Work instruction: Repeat every line of the data verbatim.

Provided data:
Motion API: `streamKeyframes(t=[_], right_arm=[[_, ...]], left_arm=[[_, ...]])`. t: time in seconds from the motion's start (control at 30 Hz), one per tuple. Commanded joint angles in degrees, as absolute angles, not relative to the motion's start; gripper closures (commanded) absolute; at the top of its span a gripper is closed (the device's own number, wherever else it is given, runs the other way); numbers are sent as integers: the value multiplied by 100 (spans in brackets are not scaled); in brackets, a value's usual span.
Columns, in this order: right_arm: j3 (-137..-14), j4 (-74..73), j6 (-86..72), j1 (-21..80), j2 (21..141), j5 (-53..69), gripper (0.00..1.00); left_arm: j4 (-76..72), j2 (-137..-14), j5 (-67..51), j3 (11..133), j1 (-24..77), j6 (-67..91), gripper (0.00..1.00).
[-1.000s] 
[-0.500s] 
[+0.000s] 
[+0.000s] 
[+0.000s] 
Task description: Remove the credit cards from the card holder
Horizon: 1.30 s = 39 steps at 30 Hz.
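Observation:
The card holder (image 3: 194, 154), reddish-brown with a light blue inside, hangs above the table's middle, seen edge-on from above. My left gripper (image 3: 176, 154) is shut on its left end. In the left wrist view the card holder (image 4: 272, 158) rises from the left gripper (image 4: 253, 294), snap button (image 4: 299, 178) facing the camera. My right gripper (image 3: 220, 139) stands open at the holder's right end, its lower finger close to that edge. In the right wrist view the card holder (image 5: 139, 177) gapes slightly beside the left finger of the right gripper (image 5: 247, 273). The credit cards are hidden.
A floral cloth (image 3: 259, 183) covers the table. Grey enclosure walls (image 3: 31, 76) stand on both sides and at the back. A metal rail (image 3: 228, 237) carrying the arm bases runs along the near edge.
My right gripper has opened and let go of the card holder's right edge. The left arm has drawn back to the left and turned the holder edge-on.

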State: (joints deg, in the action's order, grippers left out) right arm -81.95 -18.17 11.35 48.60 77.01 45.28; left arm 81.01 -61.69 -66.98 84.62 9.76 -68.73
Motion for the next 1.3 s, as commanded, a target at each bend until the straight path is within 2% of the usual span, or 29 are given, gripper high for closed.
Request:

Output for this exercise:
Motion API: `streamKeyframes(t=[_], right_arm=[[_, ...]], left_arm=[[_, ...]])`. t: time in seconds from the motion's start (control at 30 Hz), one per tuple. Commanded joint angles in degrees, as absolute angles, not relative to the motion's start; gripper closures (commanded) absolute; at the top of its span a gripper is closed (the device's own number, wherever else it is given, runs the other way); numbers are sent as integers: the value multiplied by 100 (spans in brackets are not scaled); in brackets, a value's usual span.
Columns, in this order: right_arm: j3 (-137..-14), j4 (-74..73), j6 (-86..72), j1 (-21..80), j2 (21..141), j5 (-53..69), gripper (0.00..1.00); left_arm: j4 (-76..72), j2 (-137..-14), j5 (-67..51), j3 (11..133), j1 (-24..77), j6 (-67..91), gripper (0.00..1.00).
[-1.000s] 
[-0.500s] 
[+0.000s] 
[+0.000s] 
[+0.000s] 
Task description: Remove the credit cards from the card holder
Horizon: 1.30 s = 39 steps at 30 Hz.
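Observation:
The card holder (image 3: 194, 154), reddish-brown with a light blue inside, hangs above the table's middle, seen edge-on from above. My left gripper (image 3: 176, 154) is shut on its left end. In the left wrist view the card holder (image 4: 272, 158) rises from the left gripper (image 4: 253, 294), snap button (image 4: 299, 178) facing the camera. My right gripper (image 3: 220, 139) stands open at the holder's right end, its lower finger close to that edge. In the right wrist view the card holder (image 5: 139, 177) gapes slightly beside the left finger of the right gripper (image 5: 247, 273). The credit cards are hidden.
A floral cloth (image 3: 259, 183) covers the table. Grey enclosure walls (image 3: 31, 76) stand on both sides and at the back. A metal rail (image 3: 228, 237) carrying the arm bases runs along the near edge.
My right gripper has opened and let go of the card holder's right edge. The left arm has drawn back to the left and turned the holder edge-on.
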
State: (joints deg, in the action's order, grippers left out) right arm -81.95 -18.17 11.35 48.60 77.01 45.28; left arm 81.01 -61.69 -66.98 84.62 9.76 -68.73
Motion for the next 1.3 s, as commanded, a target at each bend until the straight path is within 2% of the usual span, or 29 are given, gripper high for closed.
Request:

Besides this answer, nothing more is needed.